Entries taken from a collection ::
==============================

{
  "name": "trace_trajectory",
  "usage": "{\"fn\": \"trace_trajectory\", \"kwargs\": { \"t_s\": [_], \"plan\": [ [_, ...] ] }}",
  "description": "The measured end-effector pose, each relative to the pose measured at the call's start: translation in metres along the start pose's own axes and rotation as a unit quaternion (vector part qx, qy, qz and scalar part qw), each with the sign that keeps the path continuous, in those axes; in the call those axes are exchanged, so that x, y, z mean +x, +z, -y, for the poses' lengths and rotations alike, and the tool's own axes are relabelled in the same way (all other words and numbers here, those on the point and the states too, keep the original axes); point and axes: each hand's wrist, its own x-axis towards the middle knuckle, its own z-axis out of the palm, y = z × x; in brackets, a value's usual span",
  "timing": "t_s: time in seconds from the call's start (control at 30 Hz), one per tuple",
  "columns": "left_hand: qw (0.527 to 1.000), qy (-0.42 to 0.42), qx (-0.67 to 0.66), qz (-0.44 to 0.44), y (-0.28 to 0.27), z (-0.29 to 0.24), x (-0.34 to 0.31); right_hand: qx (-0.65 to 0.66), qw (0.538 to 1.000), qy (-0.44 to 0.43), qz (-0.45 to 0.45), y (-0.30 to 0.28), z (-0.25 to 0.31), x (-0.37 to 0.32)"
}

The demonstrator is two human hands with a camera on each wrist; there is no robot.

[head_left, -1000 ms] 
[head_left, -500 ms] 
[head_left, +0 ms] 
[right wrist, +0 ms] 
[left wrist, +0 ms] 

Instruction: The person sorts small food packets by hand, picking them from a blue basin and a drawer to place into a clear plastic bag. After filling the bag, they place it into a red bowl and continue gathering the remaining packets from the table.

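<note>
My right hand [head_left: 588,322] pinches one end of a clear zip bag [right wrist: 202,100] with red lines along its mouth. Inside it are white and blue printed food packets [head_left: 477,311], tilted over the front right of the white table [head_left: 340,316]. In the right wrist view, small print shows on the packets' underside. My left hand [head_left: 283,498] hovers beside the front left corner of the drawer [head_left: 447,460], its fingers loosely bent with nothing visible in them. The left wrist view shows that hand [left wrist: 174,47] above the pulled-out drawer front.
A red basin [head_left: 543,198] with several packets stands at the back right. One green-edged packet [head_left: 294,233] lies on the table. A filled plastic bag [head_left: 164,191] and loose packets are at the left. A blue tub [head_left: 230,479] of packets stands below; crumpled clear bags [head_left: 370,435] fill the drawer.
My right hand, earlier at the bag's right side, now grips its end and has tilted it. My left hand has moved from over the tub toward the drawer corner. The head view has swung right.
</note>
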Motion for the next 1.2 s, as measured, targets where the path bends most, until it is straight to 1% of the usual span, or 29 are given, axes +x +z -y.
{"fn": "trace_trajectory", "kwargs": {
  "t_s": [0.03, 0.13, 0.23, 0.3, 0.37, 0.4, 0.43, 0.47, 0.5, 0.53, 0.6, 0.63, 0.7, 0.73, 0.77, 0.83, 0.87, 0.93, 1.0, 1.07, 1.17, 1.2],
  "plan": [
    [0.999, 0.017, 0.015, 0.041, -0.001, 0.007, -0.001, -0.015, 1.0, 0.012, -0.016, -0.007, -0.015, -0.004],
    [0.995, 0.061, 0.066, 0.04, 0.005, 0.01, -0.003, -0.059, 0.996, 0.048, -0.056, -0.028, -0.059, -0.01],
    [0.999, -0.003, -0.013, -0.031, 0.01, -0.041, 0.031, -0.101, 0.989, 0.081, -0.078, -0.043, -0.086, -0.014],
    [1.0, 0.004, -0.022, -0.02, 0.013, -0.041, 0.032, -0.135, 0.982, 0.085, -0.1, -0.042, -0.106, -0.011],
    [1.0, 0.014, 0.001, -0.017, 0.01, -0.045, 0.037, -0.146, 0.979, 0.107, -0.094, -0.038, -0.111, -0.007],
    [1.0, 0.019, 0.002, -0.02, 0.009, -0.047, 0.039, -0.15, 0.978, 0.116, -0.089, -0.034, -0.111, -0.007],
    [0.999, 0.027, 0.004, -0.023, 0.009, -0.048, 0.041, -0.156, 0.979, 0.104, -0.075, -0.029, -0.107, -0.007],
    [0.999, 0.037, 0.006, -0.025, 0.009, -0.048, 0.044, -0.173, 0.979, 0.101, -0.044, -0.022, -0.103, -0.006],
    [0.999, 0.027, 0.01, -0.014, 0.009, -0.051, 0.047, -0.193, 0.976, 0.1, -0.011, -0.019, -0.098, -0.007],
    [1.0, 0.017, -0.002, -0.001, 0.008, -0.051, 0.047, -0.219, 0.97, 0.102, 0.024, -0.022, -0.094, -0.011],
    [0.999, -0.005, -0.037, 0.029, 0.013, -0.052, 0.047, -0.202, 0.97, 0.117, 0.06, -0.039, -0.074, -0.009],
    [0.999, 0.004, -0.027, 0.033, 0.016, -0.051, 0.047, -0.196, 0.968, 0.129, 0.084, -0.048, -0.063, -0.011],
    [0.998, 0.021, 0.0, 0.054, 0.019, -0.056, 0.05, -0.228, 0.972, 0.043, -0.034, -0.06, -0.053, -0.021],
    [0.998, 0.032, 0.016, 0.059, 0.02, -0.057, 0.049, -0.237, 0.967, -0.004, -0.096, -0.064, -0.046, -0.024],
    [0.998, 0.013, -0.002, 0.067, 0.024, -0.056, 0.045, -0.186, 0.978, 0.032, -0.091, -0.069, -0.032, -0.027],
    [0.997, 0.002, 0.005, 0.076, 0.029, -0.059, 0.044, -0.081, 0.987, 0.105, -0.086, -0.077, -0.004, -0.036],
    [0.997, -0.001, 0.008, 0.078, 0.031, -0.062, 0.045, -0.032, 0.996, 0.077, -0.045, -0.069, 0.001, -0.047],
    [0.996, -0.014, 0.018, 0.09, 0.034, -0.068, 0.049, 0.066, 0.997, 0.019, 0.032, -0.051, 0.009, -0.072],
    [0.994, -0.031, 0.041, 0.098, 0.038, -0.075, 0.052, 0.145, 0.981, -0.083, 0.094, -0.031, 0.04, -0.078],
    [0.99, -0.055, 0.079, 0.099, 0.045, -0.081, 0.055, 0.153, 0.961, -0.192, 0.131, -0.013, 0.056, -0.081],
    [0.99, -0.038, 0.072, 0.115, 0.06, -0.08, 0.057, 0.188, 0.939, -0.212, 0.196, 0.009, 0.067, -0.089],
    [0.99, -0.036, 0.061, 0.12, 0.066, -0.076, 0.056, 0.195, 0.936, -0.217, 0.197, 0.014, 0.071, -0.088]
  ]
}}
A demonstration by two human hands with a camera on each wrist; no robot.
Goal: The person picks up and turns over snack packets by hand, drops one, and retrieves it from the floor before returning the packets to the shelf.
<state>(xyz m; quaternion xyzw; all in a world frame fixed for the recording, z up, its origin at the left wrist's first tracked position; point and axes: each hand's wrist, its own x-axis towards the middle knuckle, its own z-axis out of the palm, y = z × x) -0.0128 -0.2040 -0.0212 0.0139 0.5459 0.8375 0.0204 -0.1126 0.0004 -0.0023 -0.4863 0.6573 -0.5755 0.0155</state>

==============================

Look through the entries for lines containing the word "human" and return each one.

PROBLEM SOLUTION ::
The demonstrator is two human hands with a camera on each wrist; there is no robot.
A demonstration by two human hands with a camera on each wrist; no robot.

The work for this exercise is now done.